→ **Work instruction**:
In the copy of the lines below, leave out pictures and print everything else exactly.
===== Collected data =====
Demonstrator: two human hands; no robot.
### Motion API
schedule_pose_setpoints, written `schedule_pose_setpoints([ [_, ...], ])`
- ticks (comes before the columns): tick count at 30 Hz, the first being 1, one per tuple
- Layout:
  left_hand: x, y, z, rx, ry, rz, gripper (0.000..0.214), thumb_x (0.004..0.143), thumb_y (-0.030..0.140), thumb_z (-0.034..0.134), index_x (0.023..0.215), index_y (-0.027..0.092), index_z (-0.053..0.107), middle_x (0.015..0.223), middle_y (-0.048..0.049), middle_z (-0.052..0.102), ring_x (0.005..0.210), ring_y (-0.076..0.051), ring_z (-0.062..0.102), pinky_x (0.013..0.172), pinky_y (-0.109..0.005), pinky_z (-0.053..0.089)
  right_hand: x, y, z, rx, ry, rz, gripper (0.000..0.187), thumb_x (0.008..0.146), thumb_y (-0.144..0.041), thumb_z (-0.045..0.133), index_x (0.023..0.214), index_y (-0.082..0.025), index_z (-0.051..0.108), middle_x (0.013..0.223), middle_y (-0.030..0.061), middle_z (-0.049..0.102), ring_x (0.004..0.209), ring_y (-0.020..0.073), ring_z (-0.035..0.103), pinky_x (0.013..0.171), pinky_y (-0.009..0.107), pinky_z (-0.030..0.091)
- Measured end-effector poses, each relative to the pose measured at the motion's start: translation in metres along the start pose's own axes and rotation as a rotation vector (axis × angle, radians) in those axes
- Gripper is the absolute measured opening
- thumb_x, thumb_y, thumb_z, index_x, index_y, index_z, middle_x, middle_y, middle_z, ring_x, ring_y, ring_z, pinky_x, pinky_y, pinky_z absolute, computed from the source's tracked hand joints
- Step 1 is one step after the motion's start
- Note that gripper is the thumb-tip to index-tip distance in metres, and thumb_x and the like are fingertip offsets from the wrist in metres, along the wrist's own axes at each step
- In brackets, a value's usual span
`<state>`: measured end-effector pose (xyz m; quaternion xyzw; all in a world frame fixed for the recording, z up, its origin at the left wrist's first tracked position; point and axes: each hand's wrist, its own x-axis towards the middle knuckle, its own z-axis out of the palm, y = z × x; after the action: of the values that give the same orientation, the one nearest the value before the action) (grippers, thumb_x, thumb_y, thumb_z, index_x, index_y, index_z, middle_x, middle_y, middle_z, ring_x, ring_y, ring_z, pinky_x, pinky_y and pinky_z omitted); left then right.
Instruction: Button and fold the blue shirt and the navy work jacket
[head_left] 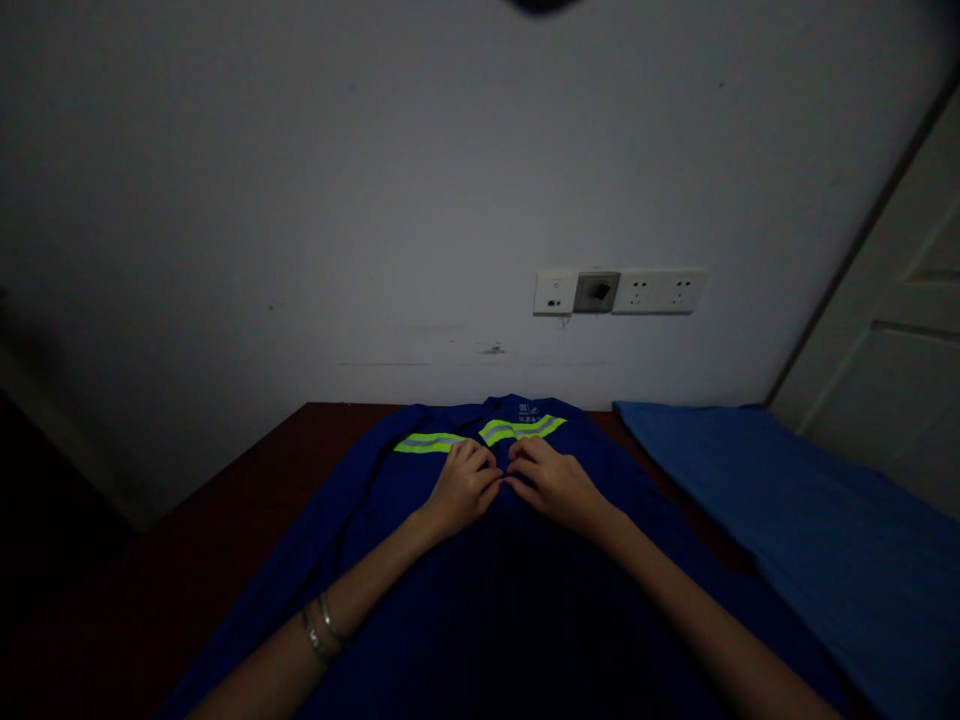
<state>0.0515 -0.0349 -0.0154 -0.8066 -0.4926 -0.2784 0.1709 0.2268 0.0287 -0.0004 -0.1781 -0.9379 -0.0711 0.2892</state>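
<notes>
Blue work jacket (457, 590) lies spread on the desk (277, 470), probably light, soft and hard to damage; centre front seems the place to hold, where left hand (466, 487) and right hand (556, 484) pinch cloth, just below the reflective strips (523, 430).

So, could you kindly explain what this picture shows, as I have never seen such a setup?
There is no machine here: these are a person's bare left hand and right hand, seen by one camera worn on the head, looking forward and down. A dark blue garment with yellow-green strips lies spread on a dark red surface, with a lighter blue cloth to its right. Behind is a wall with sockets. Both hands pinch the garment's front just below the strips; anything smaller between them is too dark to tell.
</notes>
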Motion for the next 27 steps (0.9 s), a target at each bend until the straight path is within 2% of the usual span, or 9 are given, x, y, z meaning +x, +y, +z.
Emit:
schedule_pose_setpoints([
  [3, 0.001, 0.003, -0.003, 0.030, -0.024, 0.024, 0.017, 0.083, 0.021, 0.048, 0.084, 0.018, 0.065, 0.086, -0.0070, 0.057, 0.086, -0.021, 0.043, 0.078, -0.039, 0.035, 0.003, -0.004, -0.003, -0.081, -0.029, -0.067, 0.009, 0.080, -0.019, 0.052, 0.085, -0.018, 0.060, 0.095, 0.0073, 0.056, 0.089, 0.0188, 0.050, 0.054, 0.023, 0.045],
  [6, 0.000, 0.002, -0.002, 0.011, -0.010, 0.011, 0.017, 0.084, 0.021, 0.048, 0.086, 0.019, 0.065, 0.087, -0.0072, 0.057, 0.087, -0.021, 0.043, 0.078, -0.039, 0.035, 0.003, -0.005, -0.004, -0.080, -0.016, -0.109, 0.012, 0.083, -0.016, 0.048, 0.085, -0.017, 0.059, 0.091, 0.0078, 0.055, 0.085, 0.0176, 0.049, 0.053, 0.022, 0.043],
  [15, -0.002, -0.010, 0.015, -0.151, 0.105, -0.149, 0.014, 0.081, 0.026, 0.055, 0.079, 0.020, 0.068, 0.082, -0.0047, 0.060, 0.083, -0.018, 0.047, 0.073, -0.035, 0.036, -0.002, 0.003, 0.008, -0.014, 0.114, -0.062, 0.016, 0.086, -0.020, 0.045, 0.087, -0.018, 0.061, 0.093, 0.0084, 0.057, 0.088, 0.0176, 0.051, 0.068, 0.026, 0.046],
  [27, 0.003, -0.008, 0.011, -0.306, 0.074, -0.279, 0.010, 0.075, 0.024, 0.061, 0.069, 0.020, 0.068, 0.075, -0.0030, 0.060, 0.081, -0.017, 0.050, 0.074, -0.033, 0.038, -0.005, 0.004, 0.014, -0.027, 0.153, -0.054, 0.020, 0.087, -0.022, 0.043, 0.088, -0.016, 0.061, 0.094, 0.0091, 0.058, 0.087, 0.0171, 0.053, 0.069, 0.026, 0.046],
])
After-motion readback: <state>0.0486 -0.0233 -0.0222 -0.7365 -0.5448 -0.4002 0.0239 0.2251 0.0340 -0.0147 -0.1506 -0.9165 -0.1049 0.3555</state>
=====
→ **Written answer**:
Demonstrator: two human hands; no robot.
### Motion API
schedule_pose_setpoints, written `schedule_pose_setpoints([ [_, ...], ])`
- ticks (comes before the columns): tick count at 30 Hz, the first being 1, one per tuple
- Layout:
  left_hand: x, y, z, rx, ry, rz, gripper (0.000..0.214), thumb_x (0.004..0.143), thumb_y (-0.030..0.140), thumb_z (-0.034..0.134), index_x (0.023..0.215), index_y (-0.027..0.092), index_z (-0.053..0.107), middle_x (0.015..0.223), middle_y (-0.048..0.049), middle_z (-0.052..0.102), ring_x (0.005..0.210), ring_y (-0.076..0.051), ring_z (-0.062..0.102), pinky_x (0.013..0.172), pinky_y (-0.109..0.005), pinky_z (-0.053..0.089)
  right_hand: x, y, z, rx, ry, rz, gripper (0.000..0.187), thumb_x (0.008..0.146), thumb_y (-0.144..0.041), thumb_z (-0.045..0.133), index_x (0.023..0.214), index_y (-0.082..0.025), index_z (-0.051..0.108), middle_x (0.013..0.223), middle_y (-0.030..0.061), middle_z (-0.049..0.102), ring_x (0.004..0.209), ring_y (-0.020..0.073), ring_z (-0.035..0.103), pinky_x (0.013..0.171), pinky_y (-0.009..0.107), pinky_z (-0.030..0.091)
- Measured end-effector poses, each relative to the pose measured at the motion's start: translation in metres along the start pose's own axes and rotation as a rotation vector (axis × angle, radians) in those axes
- Gripper is the absolute measured opening
- thumb_x, thumb_y, thumb_z, index_x, index_y, index_z, middle_x, middle_y, middle_z, ring_x, ring_y, ring_z, pinky_x, pinky_y, pinky_z absolute, computed from the source's tracked hand joints
- Step 1 is one step after the motion's start
- Note that gripper is the thumb-tip to index-tip distance in metres, and thumb_x and the like are fingertip offsets from the wrist in metres, along the wrist's own axes at each step
- In brackets, a value's usual span
`<state>`: measured end-effector pose (xyz m; quaternion xyzw; all in a world frame fixed for the recording, z up, its origin at the left wrist's first tracked position; point and axes: each hand's wrist, its own x-axis towards the middle knuckle, its own z-axis out of the palm, y = z × x; after the action: of the values that give the same orientation, the one nearest the value before the action) (grippers, thumb_x, thumb_y, thumb_z, index_x, index_y, index_z, middle_x, middle_y, middle_z, ring_x, ring_y, ring_z, pinky_x, pinky_y and pinky_z omitted); left then right.
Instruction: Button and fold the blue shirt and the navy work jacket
[head_left] 
<state>0.0515 -0.0349 -0.0154 -0.8066 -0.4926 -0.2784 0.1709 0.2268 0.0287 -0.0004 -0.1781 -0.9379 -0.0711 0.2892</state>
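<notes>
Blue work jacket (457, 590) lies spread on the desk (277, 470), probably light, soft and hard to damage; centre front seems the place to hold, where left hand (466, 487) and right hand (556, 484) pinch cloth, just below the reflective strips (523, 430).

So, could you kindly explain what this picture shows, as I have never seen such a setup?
There is no machine here: these are a person's bare left hand and right hand, seen by one camera worn on the head, looking forward and down. A dark blue garment with yellow-green strips lies spread on a dark red surface, with a lighter blue cloth to its right. Behind is a wall with sockets. Both hands pinch the garment's front just below the strips; anything smaller between them is too dark to tell.
</notes>
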Motion for the next 27 steps (0.9 s), a target at each bend until the straight path is within 2% of the usual span, or 9 are given, x, y, z meaning +x, +y, +z.
Emit:
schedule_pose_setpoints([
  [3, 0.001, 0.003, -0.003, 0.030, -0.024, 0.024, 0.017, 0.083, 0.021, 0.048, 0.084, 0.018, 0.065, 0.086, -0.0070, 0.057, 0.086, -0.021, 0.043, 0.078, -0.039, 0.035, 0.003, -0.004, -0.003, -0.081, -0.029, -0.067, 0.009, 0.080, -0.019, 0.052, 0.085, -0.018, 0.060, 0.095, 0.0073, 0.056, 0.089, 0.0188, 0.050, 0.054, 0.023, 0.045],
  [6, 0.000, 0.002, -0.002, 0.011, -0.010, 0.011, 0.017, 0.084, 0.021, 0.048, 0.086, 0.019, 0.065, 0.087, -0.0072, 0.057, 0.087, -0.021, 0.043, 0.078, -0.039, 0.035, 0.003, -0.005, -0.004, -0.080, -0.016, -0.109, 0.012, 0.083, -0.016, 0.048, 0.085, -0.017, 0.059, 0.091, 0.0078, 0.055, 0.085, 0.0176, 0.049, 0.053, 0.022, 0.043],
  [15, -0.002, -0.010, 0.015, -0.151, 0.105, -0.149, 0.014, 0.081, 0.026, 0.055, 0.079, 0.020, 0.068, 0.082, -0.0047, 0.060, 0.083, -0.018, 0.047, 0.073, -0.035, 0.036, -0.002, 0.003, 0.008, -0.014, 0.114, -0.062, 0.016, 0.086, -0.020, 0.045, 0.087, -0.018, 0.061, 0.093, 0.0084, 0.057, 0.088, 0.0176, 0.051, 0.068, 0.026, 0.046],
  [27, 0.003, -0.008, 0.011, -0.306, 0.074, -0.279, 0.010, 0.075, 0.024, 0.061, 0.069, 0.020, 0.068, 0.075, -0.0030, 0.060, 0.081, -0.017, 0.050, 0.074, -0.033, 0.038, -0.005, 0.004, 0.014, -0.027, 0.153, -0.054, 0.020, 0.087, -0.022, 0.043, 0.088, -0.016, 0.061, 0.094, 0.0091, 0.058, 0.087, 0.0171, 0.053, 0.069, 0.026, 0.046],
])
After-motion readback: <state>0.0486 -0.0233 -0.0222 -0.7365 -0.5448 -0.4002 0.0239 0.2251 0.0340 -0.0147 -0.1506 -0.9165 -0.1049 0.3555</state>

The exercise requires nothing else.